Dairy Farm International has reported like-for-like sales growth in four of its five operating divisions in the first quarter, despite what it described as “mixed market conditions”.
In an interim management statement, the Hong Kong-headquartered pan-Asian retail company said underlying earnings were also higher than the first quarter of last year, following the adoption of the new lease-accounting standard.
“There was a strong performance from the health-and-beauty business as well as from key associates Maxim’s, Yonghui and Robinsons Retail, which offset the continuing softness in the food business,” the statement said.
“Ikea continued to perform in line with expectations, although its contribution to the group was impacted by higher pre-opening costs than in the first quarter of last year.”
Although the group’s supermarkets and hypermarkets business continued to face challenges, implementation of the multi-year transformation plan is now in progress, with actions being taken to improve performance over the medium term. Sales in North Asia were broadly in line with last year, with positive sales growth in Hong Kong and Macau offset by weakness in Taiwan. Profit performance in the quarter was impacted by rising rent and labour costs in Hong Kong.
Dairy Farm CEO Ian McLeod has previously estimated it will take the company five years to complete is turnaround plan, focused largely on resuscitating a food business which has failed to keep pace with changing consumer shopping behaviour.
Sales in Southeast Asia in the first quarter were impacted by the launch of a store consolidation plan in the region, with profits also lower. The plan is designed to improve space productivity and underlying profitability over time. The company said its convenience-store business achieved higher sales in all markets, but with slower profit growth as a result of additional costs incurred in support of a stronger store network expansion.
“Sales and profits growth continued for the health-and-beauty business in North Asia, with total tourist traffic remaining strong. Southeast Asia also delivered a solid performance with encouraging sales and profit growth in the quarter, particularly in Malaysia and Indonesia.
“The home furnishings business reported higher sales in all markets, but profitability was lower primarily due to the increased cost of goods compared with last year and the pre-opening expenses incurred for new stores under development.”
The Maxim’s and Yonghui businesses both delivered strong sales growth for the period and their contributions to the group’s profit were ahead of the comparable period last year, the company said.

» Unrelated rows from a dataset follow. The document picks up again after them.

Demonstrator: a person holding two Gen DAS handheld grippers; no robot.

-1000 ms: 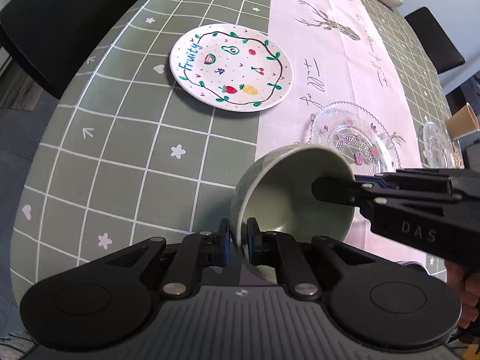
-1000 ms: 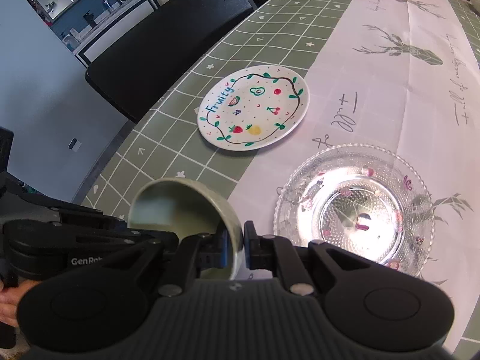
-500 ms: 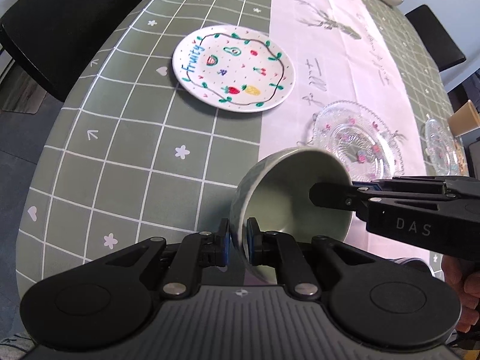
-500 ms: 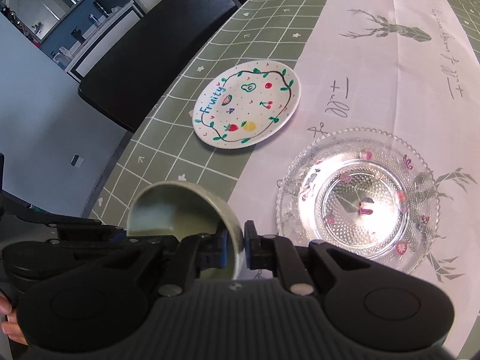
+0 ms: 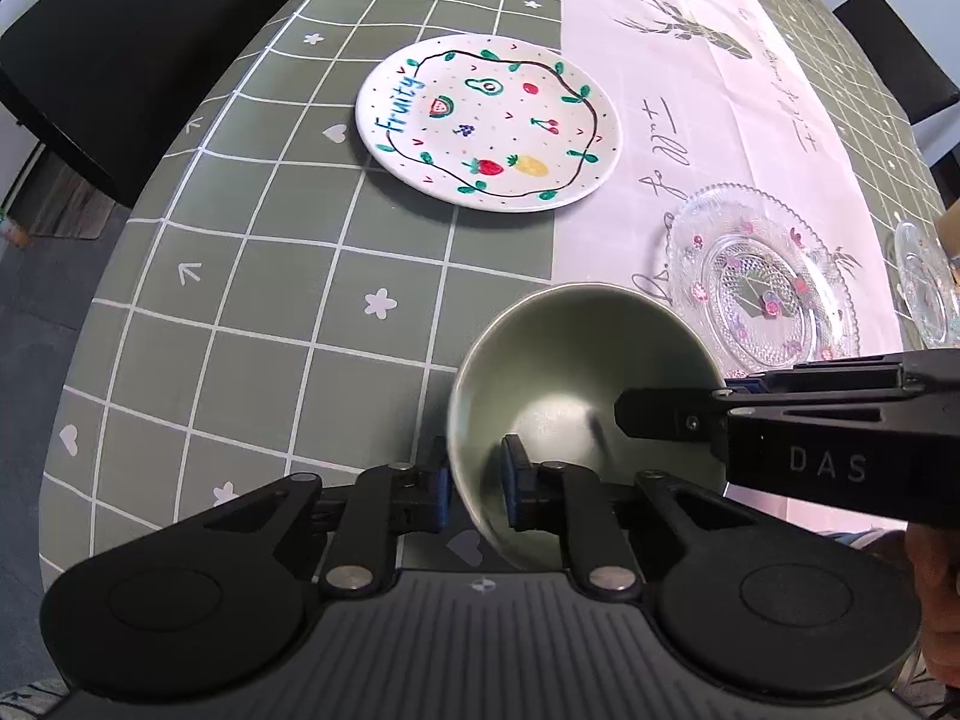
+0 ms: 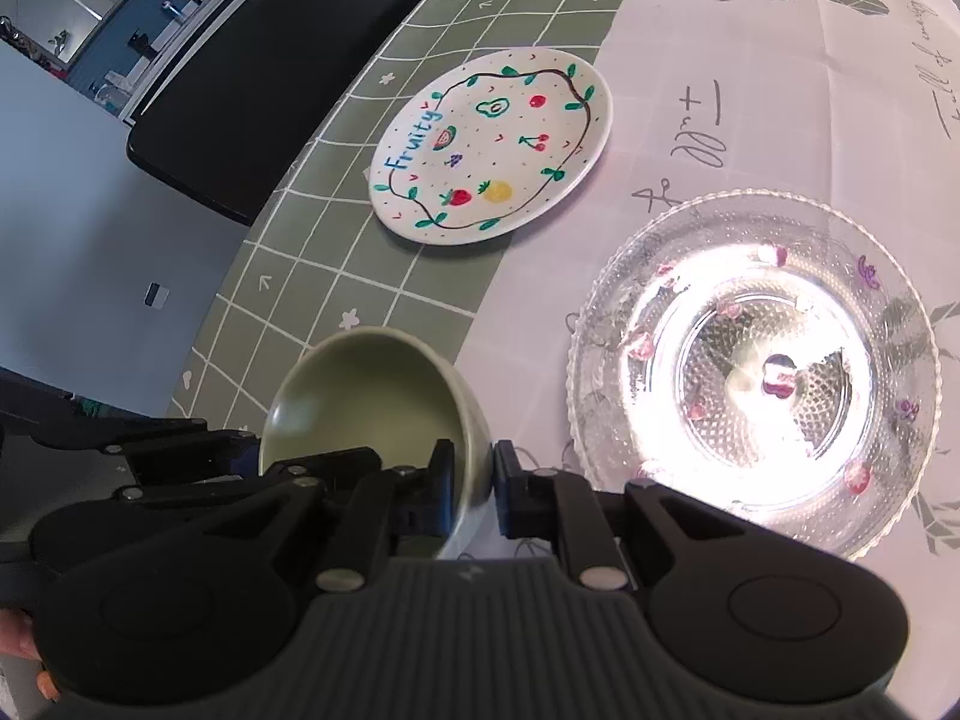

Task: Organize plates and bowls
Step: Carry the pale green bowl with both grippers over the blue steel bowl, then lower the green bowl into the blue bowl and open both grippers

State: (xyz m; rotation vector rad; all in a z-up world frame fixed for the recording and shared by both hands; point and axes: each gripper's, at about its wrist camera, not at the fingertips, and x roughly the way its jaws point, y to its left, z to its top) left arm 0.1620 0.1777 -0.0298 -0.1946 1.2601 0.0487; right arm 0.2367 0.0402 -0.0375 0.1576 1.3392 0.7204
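Observation:
A pale green bowl (image 5: 576,372) is held tilted above the table's near edge by both grippers. My left gripper (image 5: 474,483) is shut on its near rim. My right gripper (image 6: 471,489) is shut on the opposite rim, and it shows from the side in the left wrist view (image 5: 672,420). The bowl also shows in the right wrist view (image 6: 360,396). A white "Fruity" plate (image 5: 486,120) lies beyond the bowl on the green cloth. A clear glass plate (image 6: 756,372) with pink flowers lies to the right on the white runner.
A second glass dish (image 5: 924,282) sits at the far right edge. A black chair (image 5: 120,54) stands left of the table, another (image 5: 900,54) at the far right. The table's near edge (image 5: 78,420) curves close to the left gripper.
Both grippers moved forward and lower with the bowl, so the plates look larger and closer. The grip on the bowl is unchanged.

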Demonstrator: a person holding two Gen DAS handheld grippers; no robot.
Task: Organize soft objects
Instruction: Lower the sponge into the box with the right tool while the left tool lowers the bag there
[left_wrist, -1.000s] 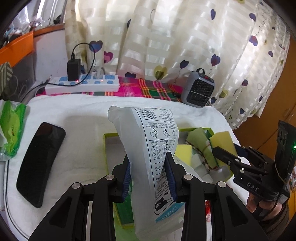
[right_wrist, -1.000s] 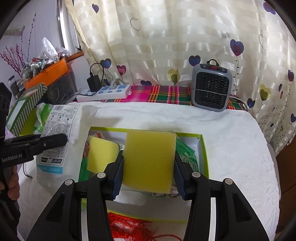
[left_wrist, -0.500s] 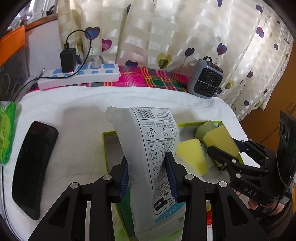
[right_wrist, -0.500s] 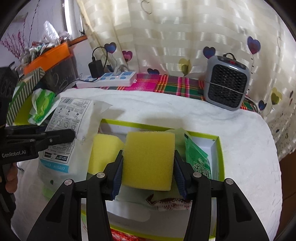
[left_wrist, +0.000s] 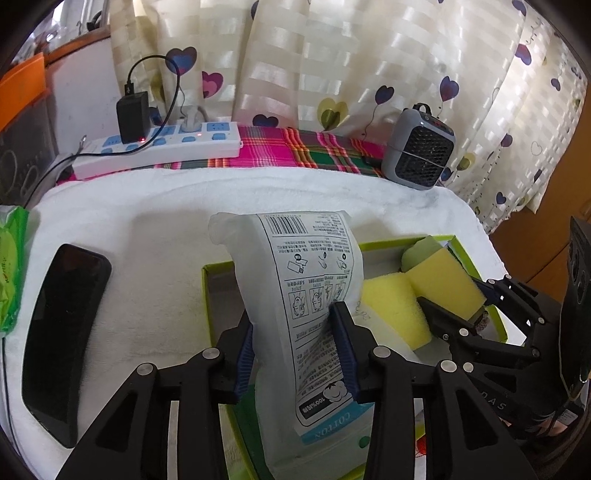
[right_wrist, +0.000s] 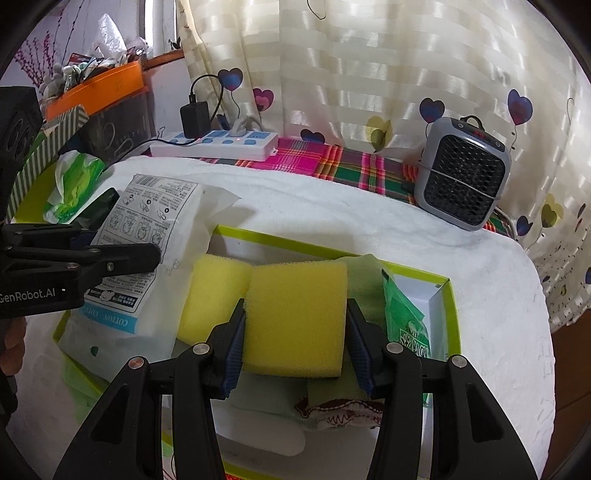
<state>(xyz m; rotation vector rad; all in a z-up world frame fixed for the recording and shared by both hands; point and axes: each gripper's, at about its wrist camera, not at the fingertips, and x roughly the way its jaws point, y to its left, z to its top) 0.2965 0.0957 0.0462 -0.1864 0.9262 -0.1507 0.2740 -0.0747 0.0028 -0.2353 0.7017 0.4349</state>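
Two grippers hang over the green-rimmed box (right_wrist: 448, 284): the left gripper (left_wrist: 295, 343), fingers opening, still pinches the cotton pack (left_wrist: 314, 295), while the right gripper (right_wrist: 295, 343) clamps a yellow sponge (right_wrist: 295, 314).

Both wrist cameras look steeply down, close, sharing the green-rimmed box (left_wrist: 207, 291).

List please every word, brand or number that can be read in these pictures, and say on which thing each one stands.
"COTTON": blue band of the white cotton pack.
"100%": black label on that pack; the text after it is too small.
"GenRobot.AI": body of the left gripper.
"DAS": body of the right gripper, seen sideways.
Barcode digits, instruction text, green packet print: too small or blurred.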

The group’s results also benefited from its share of results from the 20 per cent interest in Robinsons Retail it acquired in November last year.
“Dairy Farm remains firmly focused on its multi-year strategic transformation to deliver sustainable improvements to the business,” the company said.
Dairy Farm operates more than 9700 outlets on its own or with partners – including supermarkets, hypermarkets, convenience stores, health and beauty stores, home furnishings stores and restaurants – employing more than 230,000 people. Its banners include 7-Eleven (in Hong Kong and Singapore), Starbucks (Hong Kong, Singapore, Vietnam and Cambodia), Giant (Malaysia and Singapore), Wellcome supermarkets (Hong Kong) and Guardian.
Total sales last year exceeded US$21 billion.